España está un poco teniente. Es tan ruidosa, chilla tanto, que no se oye, aunque a menudo uno se pregunta si su sordera es consecuencia, simplemente, de que no quiere oír. 

Y así ocurre que con el guirigay que se ha montado a cuenta de la autodeterminación, quienes parecen tener la obligación de oír no oyen, quienes deben escuchar no escuchan y los que han de permanecer en silencio hablan por los codos. No existe la costumbre de hablar quedo, reposada, civilizadamente en este país, y ni a gritos, ni por señas, ni mucho menos a tiros es posible enterarse de nada.

Desde un par de foros institucionales de Catalunya y Euskadi llegan voces de auto determinación, y ésto, aunque no constituye la menor novedad, ha cogido desentrenadas las orejas del Estado, percutidas por el cerumen del aquí nunca pasa nada y del todo está atado y bien atado. Sin embargo, no sólo se puede sino que se debe hablar de autodeterminación, como de cuanta cosa a los españoles, ciudadanos libres, se les pase por el magín, aunque sean cosas incómodas, absurdas o de mal gusto. Hablar.

Ojalá este país, todos los rincones de este país hubieran podido hablar libremente en el curso de su historia, ojalá hubieran podido comunicarse, relacionarse, oírse, conocerse, quererse un poco.

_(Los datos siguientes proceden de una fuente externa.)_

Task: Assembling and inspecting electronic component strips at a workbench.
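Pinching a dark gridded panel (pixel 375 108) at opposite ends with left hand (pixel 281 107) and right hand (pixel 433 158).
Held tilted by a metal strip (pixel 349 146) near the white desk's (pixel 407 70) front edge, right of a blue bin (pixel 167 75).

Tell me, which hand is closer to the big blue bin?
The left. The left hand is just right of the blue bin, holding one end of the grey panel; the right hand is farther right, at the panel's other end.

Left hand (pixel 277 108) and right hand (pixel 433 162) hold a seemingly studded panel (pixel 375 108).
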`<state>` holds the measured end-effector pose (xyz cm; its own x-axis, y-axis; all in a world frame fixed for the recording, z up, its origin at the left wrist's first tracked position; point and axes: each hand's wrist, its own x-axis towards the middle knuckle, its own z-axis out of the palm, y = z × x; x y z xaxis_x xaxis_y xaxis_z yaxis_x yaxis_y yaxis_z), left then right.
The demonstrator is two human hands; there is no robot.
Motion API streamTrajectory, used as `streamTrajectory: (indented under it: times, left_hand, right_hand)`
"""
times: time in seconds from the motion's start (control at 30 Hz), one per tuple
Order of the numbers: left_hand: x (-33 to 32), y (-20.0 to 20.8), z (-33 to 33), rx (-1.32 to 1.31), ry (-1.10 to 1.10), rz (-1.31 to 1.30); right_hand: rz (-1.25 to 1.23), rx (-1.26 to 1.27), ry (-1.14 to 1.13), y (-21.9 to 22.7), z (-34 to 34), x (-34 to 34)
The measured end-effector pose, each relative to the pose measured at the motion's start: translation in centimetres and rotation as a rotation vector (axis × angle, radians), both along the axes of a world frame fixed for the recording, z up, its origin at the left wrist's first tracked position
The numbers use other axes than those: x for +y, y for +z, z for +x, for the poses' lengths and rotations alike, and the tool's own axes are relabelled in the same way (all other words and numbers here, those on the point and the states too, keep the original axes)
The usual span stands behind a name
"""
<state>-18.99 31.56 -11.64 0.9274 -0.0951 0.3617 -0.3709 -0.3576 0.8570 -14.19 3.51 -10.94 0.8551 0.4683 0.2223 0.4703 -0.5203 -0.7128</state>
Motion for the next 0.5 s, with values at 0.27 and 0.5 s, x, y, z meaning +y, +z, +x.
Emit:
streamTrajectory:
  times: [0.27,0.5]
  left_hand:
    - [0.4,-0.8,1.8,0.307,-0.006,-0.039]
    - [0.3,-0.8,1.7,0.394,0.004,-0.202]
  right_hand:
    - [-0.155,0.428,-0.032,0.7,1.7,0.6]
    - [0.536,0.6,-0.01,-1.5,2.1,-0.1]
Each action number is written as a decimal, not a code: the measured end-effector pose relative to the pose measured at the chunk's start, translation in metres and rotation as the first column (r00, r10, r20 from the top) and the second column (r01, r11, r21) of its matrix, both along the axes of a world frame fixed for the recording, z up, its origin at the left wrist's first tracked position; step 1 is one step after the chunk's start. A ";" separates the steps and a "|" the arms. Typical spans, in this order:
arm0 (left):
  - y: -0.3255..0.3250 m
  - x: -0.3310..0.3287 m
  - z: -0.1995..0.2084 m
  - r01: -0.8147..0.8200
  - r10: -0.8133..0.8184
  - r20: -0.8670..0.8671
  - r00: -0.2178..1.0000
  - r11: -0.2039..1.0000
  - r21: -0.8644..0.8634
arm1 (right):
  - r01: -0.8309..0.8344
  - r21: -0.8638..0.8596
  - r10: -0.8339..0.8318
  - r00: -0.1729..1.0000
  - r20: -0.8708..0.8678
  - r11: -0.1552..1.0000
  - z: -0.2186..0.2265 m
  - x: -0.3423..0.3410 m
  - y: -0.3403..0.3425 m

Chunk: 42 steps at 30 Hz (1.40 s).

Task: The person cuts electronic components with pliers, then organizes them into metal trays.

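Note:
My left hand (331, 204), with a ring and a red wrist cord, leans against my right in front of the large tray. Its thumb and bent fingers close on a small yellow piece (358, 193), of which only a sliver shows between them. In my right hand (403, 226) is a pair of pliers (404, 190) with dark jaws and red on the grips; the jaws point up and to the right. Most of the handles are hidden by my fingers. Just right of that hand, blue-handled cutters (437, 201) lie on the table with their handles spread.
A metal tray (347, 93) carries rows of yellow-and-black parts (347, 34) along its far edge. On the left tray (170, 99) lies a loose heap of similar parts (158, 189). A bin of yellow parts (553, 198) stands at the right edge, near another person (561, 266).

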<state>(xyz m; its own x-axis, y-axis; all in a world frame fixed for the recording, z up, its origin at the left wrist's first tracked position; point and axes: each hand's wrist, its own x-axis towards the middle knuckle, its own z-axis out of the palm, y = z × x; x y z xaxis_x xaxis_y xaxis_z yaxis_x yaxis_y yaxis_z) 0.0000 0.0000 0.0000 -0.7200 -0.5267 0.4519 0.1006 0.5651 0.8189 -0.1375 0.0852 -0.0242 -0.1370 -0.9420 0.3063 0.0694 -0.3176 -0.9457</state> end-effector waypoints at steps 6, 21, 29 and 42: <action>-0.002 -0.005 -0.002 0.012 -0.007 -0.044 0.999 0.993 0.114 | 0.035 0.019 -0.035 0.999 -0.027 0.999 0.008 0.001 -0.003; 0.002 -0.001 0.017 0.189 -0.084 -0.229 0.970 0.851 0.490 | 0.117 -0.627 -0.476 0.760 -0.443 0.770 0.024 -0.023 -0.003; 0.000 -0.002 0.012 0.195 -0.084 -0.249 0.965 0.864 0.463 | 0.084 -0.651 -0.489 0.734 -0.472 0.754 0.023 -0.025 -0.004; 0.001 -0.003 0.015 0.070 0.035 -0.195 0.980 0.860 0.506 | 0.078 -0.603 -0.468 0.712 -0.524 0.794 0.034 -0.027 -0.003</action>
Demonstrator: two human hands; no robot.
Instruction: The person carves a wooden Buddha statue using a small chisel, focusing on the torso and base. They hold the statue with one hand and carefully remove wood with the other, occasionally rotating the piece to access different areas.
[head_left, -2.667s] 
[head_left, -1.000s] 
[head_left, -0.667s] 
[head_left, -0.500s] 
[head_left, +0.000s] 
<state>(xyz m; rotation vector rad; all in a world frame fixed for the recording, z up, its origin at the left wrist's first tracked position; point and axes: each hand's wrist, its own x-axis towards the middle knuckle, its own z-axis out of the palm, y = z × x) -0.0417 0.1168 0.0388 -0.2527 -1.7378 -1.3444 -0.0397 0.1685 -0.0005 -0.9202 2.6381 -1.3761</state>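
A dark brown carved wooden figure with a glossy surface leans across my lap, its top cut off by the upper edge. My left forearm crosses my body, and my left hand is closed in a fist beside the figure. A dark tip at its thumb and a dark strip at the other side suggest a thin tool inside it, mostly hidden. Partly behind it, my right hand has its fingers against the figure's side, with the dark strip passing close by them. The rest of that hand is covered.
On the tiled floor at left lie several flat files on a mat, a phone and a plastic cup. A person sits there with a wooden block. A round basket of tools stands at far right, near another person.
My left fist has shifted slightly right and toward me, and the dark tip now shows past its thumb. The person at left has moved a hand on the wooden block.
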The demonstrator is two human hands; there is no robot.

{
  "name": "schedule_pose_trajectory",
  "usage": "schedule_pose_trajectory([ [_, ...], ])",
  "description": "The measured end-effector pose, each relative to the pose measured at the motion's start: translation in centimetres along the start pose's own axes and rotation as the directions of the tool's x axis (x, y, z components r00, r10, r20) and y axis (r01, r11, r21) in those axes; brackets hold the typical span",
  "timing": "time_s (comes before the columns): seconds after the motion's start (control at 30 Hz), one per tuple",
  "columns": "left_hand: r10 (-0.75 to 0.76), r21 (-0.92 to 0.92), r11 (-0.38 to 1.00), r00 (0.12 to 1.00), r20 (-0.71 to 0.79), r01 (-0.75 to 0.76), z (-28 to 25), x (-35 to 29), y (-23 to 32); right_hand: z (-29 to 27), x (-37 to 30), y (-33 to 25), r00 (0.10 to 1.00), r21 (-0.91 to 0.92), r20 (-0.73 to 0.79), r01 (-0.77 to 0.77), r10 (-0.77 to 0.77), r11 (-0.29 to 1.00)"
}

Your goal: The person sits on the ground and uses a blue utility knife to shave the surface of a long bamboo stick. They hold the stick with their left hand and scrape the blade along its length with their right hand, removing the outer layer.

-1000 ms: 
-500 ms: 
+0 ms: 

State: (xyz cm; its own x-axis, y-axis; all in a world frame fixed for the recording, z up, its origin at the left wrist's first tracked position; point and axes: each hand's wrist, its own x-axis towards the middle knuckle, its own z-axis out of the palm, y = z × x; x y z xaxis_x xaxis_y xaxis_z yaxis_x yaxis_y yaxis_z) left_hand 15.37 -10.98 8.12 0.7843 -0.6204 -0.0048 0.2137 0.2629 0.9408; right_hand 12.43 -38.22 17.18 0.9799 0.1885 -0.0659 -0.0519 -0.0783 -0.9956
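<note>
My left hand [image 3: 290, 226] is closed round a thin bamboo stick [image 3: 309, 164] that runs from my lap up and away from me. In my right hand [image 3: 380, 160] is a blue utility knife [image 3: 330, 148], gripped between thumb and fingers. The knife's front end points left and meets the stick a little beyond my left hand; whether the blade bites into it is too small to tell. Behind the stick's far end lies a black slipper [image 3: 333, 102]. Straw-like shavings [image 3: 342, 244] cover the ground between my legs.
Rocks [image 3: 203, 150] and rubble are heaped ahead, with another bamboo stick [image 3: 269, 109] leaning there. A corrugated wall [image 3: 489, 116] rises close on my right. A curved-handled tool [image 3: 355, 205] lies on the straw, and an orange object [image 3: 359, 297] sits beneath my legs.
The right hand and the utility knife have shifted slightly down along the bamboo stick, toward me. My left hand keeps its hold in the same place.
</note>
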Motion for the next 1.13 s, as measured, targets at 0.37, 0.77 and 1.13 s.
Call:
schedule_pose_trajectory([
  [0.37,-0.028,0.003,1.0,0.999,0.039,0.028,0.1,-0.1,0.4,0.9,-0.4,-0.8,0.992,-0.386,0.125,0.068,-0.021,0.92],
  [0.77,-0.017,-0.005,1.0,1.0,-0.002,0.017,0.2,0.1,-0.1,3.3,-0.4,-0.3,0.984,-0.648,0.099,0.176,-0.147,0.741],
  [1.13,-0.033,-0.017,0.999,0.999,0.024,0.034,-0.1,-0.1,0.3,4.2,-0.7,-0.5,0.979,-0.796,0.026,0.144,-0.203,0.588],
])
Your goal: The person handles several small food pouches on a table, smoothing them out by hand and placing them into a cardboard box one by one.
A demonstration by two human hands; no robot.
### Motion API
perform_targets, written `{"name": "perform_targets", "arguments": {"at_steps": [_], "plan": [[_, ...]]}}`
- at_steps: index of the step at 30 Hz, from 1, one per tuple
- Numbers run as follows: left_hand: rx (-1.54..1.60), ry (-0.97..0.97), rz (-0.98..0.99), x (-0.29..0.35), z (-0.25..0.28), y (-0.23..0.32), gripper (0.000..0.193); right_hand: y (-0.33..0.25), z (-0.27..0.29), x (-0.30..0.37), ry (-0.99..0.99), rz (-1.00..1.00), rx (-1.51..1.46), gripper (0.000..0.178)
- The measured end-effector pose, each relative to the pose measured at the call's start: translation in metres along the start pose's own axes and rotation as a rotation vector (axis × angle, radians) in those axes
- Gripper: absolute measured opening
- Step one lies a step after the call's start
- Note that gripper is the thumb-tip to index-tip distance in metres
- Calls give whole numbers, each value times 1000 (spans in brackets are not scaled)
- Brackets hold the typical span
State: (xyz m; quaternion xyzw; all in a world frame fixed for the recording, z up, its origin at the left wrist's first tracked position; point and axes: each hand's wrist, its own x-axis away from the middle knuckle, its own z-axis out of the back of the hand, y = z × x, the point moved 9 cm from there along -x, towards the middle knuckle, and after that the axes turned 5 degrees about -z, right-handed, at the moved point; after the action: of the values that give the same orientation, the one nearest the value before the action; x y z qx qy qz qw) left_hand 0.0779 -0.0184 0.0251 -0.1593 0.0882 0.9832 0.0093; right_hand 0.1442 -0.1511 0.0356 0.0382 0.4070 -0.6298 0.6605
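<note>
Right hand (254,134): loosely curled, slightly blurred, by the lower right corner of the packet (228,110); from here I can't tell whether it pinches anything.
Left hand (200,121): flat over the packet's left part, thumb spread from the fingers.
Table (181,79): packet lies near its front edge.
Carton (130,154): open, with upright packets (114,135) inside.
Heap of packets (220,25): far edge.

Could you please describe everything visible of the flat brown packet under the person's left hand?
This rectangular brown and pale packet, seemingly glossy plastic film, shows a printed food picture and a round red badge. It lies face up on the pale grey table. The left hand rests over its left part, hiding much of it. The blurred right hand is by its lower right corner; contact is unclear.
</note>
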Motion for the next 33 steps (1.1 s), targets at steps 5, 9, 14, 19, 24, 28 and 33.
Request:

Pero no, aquí, a diferencia de Francia, Gran Bretaña, Italia, Bélgica o Suiza, la unidad nacional no se trabó a base de mano izquierda, de persuasión, de buena disposición común, sino de gritos, cañonazos y consignas delirantes, y todo eso, toda esa sordera ante las voces de tan diversos sentimientos regionales, no ha proporcionado otra cosa que una caca de unidad. Los mesías nacionalistas, la eterna y contundente reacción local, invocó la independencia de sus regiones porque sabe que semejante llamada tiene tirón popular, tirón de votos, al contrario que el resto de sus programas, antipopulares en esencia.

Ofrecen una ilusión, una quimera en la que ellos mismos no creen, pero España, esa desprestigiada marca, podría lavarse los oídos y oír, y hablar, y superar la oferta, y proponer una ilusión colectiva mejor, un proyecto nacional atrayente. La sordera, en cambio, es mala para entenderse.